◆ Problem details
Search the entries for the word "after" and report each line that has it.

◆ Material shown

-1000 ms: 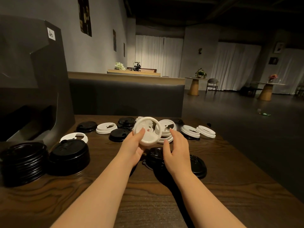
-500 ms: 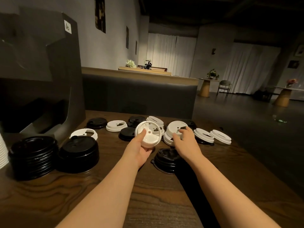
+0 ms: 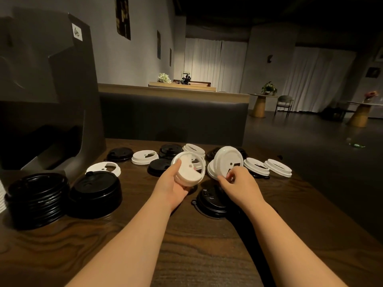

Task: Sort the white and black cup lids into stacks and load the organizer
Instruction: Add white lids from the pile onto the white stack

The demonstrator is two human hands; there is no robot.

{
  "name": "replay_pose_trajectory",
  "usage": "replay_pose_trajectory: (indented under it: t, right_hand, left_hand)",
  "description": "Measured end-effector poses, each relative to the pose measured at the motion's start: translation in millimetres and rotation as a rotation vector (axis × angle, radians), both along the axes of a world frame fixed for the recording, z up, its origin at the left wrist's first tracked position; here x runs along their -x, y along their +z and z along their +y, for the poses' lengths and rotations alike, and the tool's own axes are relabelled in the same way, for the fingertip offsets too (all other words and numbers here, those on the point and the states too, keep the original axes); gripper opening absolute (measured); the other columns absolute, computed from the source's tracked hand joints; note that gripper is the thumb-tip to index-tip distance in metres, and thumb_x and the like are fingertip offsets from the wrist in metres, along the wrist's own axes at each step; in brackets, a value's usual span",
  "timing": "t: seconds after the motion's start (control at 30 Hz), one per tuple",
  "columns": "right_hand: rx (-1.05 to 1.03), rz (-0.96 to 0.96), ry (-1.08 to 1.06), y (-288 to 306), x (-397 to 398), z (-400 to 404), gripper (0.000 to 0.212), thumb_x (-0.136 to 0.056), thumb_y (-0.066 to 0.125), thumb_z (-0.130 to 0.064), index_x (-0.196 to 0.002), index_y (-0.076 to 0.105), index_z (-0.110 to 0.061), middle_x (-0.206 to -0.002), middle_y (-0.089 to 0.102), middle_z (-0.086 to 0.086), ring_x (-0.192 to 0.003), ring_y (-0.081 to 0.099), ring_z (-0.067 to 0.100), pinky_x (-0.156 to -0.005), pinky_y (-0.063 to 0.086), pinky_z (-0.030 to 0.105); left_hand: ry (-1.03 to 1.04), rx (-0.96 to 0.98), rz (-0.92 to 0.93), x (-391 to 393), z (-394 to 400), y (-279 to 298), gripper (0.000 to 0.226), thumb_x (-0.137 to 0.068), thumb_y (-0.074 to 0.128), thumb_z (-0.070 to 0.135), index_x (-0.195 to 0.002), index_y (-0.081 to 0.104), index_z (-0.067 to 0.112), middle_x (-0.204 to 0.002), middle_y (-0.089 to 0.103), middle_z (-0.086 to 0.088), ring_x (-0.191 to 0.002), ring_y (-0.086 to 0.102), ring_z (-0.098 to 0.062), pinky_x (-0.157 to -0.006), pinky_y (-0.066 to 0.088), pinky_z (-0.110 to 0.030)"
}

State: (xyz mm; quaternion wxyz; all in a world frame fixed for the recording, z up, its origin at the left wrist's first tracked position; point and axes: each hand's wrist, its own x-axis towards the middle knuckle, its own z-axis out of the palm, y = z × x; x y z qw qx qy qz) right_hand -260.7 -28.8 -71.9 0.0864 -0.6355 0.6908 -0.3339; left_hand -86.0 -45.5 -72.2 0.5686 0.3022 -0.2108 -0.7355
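Lids partly sorted: two black stacks (image 3: 37, 198) and (image 3: 95, 193) sit left on the table (image 3: 207, 255) beside the organizer (image 3: 45, 90), whose slots look dark, contents unclear. Loose white lids (image 3: 277, 167) and black lids (image 3: 120, 154) are scattered at the far edge, so most work remains. Left hand (image 3: 170, 186) curls around a tilted white lid (image 3: 188, 169). Right hand (image 3: 238, 183) pinches the rim of another white lid (image 3: 228, 160), lifted on edge

Dim room, brightest at the far curtains (image 3: 207, 63); wide-angle bending at edges.
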Motion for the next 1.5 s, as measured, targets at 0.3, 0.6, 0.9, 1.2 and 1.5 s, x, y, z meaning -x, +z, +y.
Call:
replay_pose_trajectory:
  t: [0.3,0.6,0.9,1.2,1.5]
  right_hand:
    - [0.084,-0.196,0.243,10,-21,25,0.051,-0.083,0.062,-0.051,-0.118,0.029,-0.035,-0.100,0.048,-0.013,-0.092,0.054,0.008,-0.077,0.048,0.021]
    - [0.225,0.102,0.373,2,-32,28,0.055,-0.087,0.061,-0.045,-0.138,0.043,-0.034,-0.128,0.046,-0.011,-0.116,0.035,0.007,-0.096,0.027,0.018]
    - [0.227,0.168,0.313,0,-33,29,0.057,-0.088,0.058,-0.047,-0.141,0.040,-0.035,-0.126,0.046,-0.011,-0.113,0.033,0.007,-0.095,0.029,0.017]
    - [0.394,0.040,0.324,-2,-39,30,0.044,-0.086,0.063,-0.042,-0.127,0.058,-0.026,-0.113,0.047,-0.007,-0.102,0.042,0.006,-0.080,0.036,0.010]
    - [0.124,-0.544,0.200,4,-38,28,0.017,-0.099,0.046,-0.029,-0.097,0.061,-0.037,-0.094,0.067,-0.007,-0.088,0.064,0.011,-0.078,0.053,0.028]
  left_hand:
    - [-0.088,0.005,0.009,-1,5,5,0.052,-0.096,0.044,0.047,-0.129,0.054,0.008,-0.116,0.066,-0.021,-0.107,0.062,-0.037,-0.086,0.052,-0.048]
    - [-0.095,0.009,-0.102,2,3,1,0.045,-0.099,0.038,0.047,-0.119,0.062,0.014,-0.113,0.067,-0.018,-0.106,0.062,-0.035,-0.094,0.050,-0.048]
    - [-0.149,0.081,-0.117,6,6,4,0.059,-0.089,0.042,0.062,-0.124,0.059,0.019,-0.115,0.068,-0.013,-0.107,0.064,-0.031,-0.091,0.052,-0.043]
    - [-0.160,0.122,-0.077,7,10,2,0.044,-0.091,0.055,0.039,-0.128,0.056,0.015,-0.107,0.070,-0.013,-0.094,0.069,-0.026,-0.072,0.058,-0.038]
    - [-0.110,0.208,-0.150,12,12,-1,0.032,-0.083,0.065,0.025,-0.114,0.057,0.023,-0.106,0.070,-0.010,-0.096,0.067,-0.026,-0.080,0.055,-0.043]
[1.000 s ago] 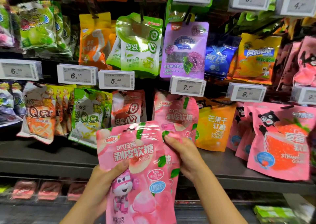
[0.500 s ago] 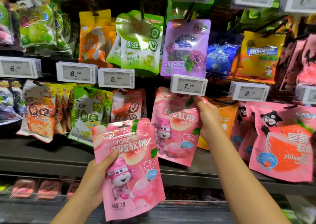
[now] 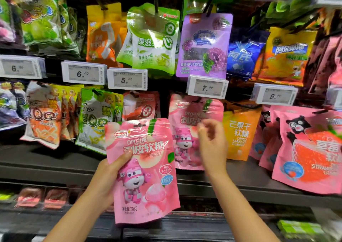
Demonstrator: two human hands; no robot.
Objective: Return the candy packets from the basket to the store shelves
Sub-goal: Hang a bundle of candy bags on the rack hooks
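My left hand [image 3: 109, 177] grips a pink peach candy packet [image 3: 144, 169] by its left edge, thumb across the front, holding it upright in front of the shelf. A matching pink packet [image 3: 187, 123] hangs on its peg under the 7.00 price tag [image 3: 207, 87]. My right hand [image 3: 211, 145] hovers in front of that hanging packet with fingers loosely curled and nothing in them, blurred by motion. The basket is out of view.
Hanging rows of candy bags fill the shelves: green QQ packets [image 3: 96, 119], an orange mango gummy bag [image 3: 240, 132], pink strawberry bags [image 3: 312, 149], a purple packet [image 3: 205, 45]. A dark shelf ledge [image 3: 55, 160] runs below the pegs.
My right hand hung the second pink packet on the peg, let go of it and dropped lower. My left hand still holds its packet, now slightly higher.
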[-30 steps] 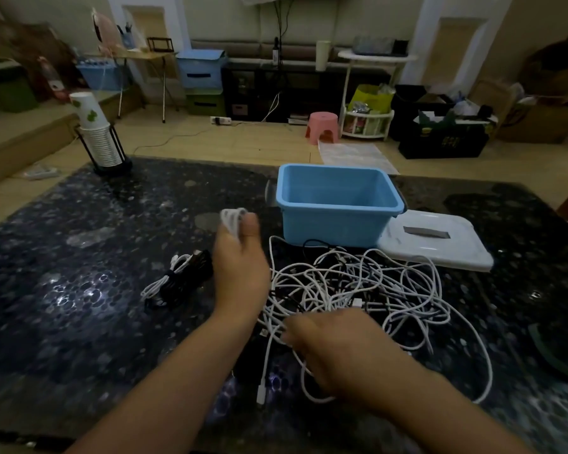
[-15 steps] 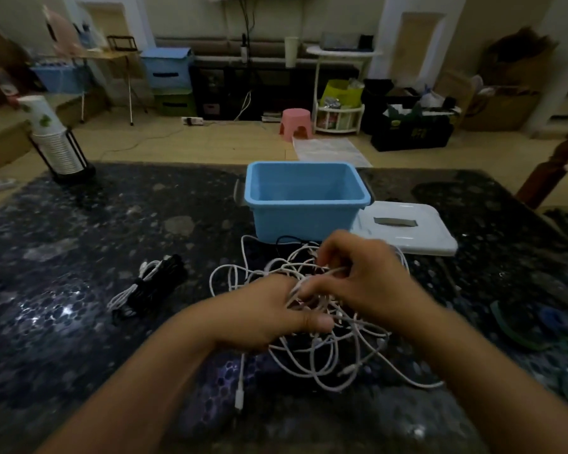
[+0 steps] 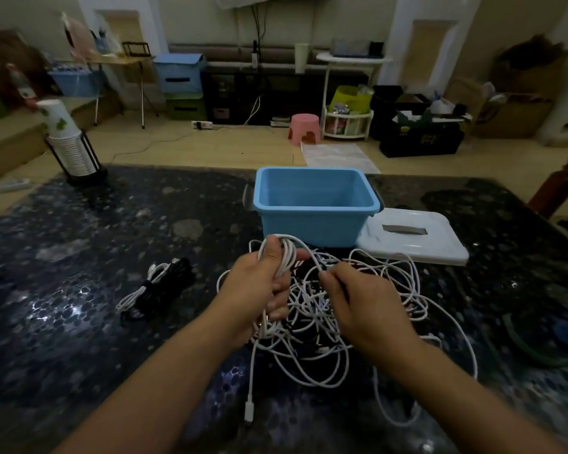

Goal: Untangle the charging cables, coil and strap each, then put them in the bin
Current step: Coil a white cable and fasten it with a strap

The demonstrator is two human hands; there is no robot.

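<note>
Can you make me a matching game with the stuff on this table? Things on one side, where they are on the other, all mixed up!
Things:
1. bin
2. white lid
3. cup stack
4. coiled cable bundle

Places:
A. far left corner of the table
B. lying flat just right of the blue tub
C. middle of the table, behind the tangled white cables
D. on the table left of the left hand

Pairs: 1-C, 2-B, 3-A, 4-D
</note>
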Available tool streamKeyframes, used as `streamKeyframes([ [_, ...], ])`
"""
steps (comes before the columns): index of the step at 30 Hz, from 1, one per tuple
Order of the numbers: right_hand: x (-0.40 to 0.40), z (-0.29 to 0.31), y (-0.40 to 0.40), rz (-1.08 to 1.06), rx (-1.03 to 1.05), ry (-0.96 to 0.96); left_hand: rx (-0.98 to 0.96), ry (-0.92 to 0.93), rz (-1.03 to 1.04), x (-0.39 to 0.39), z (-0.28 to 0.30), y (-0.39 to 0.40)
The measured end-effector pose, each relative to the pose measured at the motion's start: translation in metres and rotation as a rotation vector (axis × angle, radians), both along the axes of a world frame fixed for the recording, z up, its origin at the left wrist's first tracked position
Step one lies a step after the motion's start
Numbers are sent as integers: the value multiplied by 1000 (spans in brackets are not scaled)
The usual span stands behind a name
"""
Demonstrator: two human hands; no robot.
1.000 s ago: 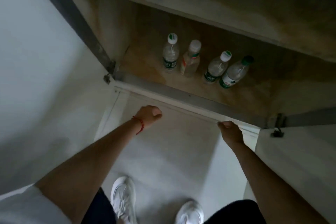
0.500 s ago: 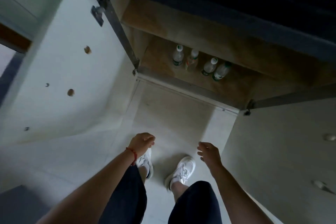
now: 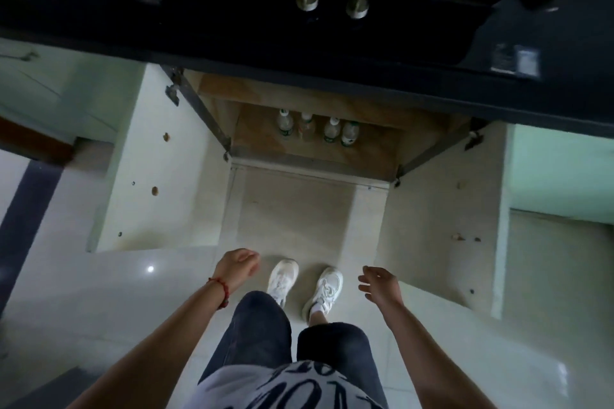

◆ Answer space
  "timing": "t: seconds after the motion's start (control at 30 Hz), one per tuple",
Step one lies a step after the motion's start

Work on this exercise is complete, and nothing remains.